**Directions for this task:** Which lines of the material contain the word "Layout"? Show each one.

** Opening Recorded information block **

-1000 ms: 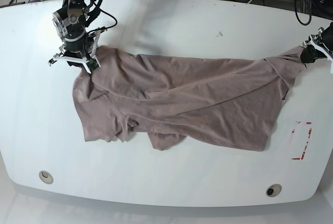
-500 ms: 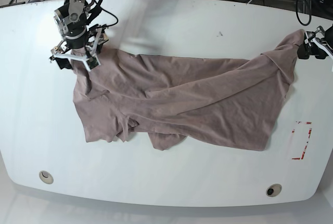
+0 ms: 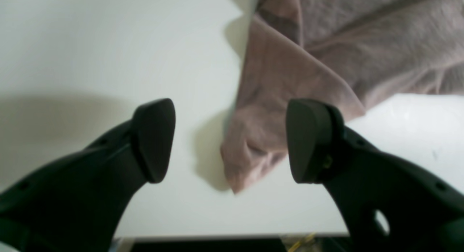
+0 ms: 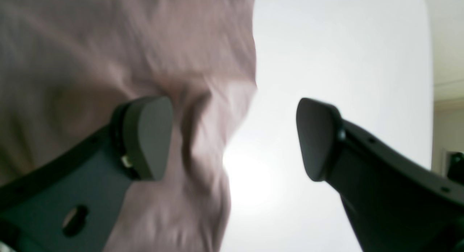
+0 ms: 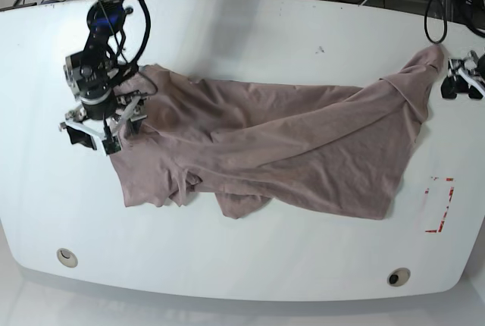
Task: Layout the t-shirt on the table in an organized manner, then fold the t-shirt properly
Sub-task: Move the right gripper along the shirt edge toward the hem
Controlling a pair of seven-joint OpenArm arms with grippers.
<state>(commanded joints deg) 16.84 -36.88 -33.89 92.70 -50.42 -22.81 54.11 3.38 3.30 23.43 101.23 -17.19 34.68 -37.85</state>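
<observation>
The large glossy white tabletop [image 5: 250,30] with rounded corners fills the base view, with two round grommet holes near its front edge, one at the left [image 5: 67,257] and one at the right [image 5: 398,276], and a small red tape mark [image 5: 440,205] near its right side.

Spread across its middle lies the plain dusty mauve-brown cotton t-shirt [image 5: 273,152], rumpled and creased, stretched lengthwise from left to right. Its right corner rises to a point near the tabletop's right edge; its left part bunches under the arm there, and a small flap sticks out along its front edge.

The right tool [image 5: 95,130] sits over the shirt's left edge. In its wrist view the two dark fingers [image 4: 145,136] stand wide apart, with cloth behind the one finger and bare tabletop behind the other; nothing is gripped between them.

The left tool [image 5: 461,82] is just beside the shirt's right corner, at the tabletop's edge. Its wrist view shows dark fingers [image 3: 308,139] spread wide, the loose shirt corner lying on the tabletop between them, ungripped.
</observation>
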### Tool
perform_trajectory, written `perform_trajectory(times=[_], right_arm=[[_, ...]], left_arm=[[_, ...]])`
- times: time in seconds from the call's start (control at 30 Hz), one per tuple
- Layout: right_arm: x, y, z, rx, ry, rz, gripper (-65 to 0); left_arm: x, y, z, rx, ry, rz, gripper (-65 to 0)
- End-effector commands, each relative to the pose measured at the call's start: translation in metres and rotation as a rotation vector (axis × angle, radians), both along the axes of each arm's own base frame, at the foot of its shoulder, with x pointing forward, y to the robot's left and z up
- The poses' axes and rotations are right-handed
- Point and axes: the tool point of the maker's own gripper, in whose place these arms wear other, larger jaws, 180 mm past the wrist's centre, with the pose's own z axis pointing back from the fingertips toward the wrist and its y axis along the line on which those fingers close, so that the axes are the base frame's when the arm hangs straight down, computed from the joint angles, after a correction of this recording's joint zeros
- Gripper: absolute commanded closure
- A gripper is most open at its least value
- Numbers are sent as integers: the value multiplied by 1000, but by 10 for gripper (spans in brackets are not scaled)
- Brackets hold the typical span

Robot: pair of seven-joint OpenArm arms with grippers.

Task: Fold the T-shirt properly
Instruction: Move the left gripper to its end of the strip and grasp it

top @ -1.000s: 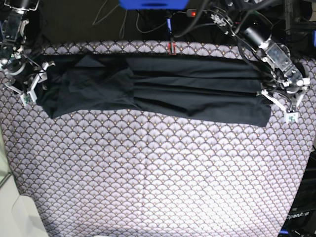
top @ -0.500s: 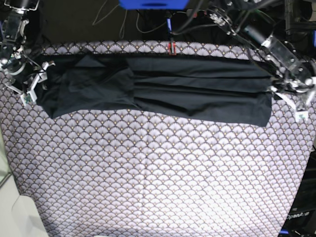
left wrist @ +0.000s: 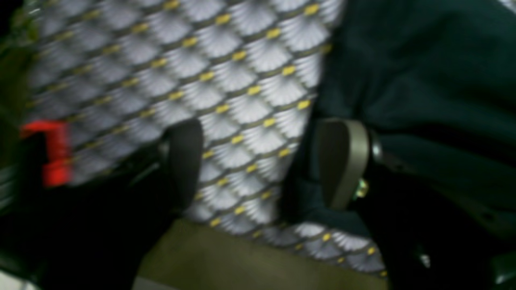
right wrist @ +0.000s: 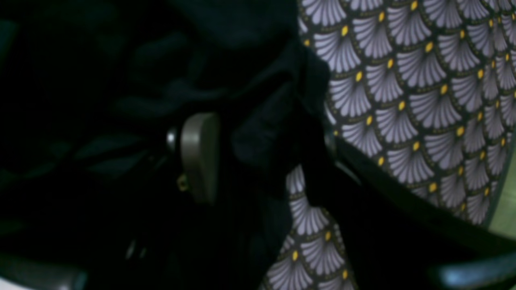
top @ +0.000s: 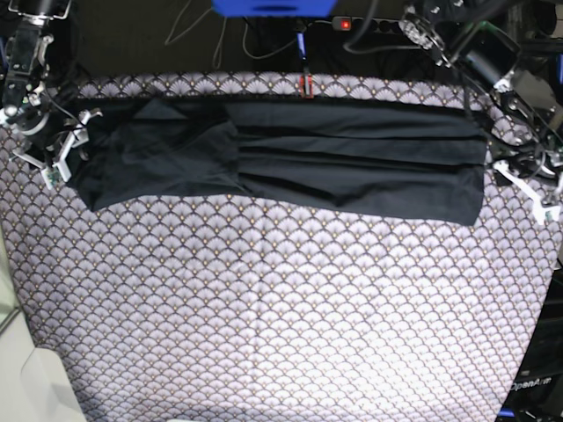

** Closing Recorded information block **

**Exercise result:**
Task: Layout the t-shirt on the table in an organized manner, then fold the t-shirt properly
- Layout: right_arm: x, y, z, rx, ry, rz, gripper (-65 to 0); left_arm: x, y, z, rx, ry, rz, gripper (-65 to 0)

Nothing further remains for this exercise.